#### Requirement:
Everything from the line containing "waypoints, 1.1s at" to the end of the listing is to be set down exactly, both ends included, and nothing before it.

◇ ◇ ◇

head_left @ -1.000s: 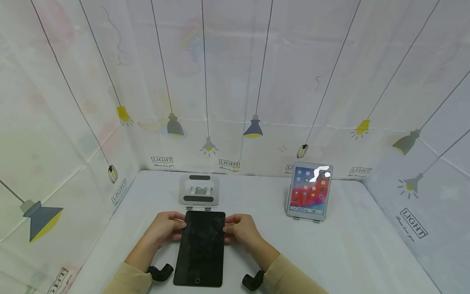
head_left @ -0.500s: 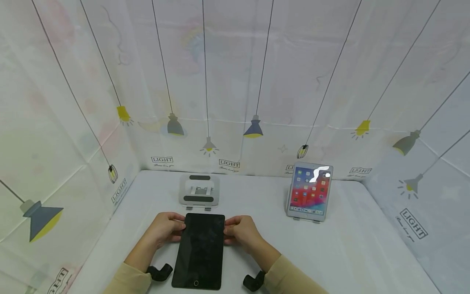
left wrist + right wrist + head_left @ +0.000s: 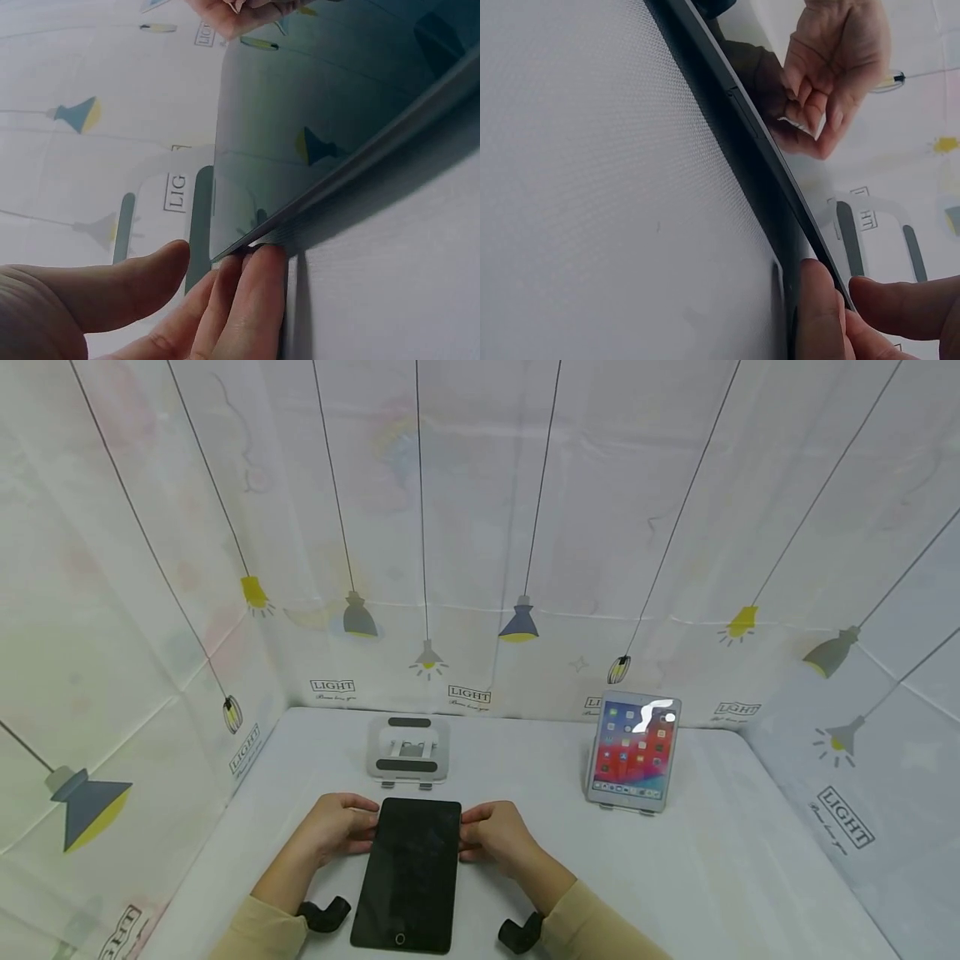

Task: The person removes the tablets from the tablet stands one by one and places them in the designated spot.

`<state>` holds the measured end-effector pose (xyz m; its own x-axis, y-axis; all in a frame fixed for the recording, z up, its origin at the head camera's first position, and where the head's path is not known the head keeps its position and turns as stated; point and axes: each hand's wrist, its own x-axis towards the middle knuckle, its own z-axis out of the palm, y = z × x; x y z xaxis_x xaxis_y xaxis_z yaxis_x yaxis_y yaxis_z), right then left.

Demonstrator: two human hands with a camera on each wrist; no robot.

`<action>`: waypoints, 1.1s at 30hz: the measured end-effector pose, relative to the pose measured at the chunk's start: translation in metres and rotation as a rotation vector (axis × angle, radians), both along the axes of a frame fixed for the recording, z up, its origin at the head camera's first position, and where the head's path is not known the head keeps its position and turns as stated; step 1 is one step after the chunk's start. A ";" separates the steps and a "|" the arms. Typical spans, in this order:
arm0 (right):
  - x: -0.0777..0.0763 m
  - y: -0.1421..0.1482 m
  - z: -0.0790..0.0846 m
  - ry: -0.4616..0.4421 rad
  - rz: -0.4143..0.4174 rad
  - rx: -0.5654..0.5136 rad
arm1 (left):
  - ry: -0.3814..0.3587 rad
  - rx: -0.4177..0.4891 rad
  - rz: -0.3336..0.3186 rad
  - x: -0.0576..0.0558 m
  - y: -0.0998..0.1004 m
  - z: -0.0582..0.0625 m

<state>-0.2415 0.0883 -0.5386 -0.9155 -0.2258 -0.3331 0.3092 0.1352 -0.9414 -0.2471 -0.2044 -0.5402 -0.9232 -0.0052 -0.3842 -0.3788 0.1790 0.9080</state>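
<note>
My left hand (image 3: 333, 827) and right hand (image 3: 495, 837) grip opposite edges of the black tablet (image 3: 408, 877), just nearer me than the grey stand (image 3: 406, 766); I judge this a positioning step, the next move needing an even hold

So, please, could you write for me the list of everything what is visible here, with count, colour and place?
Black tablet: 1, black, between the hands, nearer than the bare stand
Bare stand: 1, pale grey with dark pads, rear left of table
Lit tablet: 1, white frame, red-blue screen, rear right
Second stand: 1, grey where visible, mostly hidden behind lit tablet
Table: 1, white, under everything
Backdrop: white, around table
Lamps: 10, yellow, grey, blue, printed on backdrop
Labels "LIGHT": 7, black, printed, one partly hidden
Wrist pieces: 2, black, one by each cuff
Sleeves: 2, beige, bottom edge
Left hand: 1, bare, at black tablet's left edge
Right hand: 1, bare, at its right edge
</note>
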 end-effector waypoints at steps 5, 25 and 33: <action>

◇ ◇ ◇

#### Solution to the exercise:
`<action>`: waypoints, 1.1s at 30hz: the measured end-effector pose, relative to the pose measured at the chunk's start: translation in metres and rotation as a rotation vector (axis × angle, radians), both along the axes of a frame fixed for the recording, z up, its origin at the head camera's first position, and where the head's path is not known the head keeps its position and turns as stated; step 1 is one step after the chunk's start. A ";" separates the steps and a "|" the arms. Typical spans, in this order:
arm0 (right):
  - x: -0.0777..0.0763 m
  - y: -0.1421..0.1482 m
  - z: -0.0790..0.0846 m
  - ry: -0.4616..0.4421 rad
  - rz: -0.4143..0.4174 rad
  - rx: -0.5654..0.5136 rad
arm1 (left):
  - ry: -0.3814..0.3587 rad
  - rx: -0.4177..0.4891 rad
  - rz: -0.3336..0.3186 rad
  - x: -0.0576..0.0558 m
  - y: -0.0998..0.1004 m
  - z: -0.0582..0.0625 m

<state>-0.2415 0.0883 -0.5386 -0.9155 -0.2258 -0.3331 0.3092 0.1352 -0.9414 -0.2471 -0.2044 -0.5402 -0.9232 -0.0052 -0.3842 -0.3788 0.1790 0.9080</state>
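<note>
My left hand (image 3: 333, 827) and right hand (image 3: 495, 837) grip opposite edges of the black tablet (image 3: 408, 877), just nearer me than the grey stand (image 3: 406, 766); I judge this a positioning step, the next move needing an even hold

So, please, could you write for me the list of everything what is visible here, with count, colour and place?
Black tablet: 1, black, between the hands, nearer than the bare stand
Bare stand: 1, pale grey with dark pads, rear left of table
Lit tablet: 1, white frame, red-blue screen, rear right
Second stand: 1, grey where visible, mostly hidden behind lit tablet
Table: 1, white, under everything
Backdrop: white, around table
Lamps: 10, yellow, grey, blue, printed on backdrop
Labels "LIGHT": 7, black, printed, one partly hidden
Wrist pieces: 2, black, one by each cuff
Sleeves: 2, beige, bottom edge
Left hand: 1, bare, at black tablet's left edge
Right hand: 1, bare, at its right edge
</note>
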 end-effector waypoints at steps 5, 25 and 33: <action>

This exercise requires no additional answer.